Things is tho, I had no deeper emotionality whatsoever about it. I know I am very severely invisibly disabled in comparison with most people, but I don't feel "disabled", like my acupressurist believed I would. And neither the application nor the verdicts were any problem for me. It was like talking to doctors, also just people, with their opinions. I play this like a game of rummy, like I play the game of treating & coping with these conditions - just the rules are a more complicated and keep changing a little, just the basic analyzing techniques stay the same, so my previous conditions prepared me for fibro and that for MCAS.

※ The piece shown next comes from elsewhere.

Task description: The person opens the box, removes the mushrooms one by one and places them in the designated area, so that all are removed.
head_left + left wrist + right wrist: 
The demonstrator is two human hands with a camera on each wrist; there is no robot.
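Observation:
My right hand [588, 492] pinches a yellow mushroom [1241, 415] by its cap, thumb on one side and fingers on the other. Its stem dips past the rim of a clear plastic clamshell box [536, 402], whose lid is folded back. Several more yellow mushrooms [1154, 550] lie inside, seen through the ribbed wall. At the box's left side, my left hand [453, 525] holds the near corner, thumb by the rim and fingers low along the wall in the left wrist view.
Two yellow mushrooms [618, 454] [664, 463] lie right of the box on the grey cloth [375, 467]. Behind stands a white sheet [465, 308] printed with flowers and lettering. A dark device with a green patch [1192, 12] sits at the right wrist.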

Anxiety & depressive tendencies can double the trouble, radical acceptance can halve it.... ¯\_(ツ)_/¯
 
It's great to hear of the positive steps you have taken to manage life with fibro. Dealing with PIP can be very disheartening and make you feel like there's nowhere in the system for you being caught in the middle. Although stressful I would tell sufferers not to be afraid of taking it to tribunal in future. At least then you can talk to independent doctors to make your case. The last PIP assessor that came to visit me claimed in her report that I play games on my phone which I've never bothered with
 
Suzanne, it sounds to me as if you are doing all of the things that are recommended for managing fibromyalgia well, and for that I commend you. I think you are doing the right thing to embrace your husband's opinion on this.

While disability assistance should not be so hard to get (and it is very hard here as well), and while physically you are disabled and should have gotten the payments, you are not totally disabled, because you are able to do all of these things and have a good attitude toward it and manage this syndrome well.

Please feel free to come to this forum any time for support. that's what we are here for. I wish you all the best.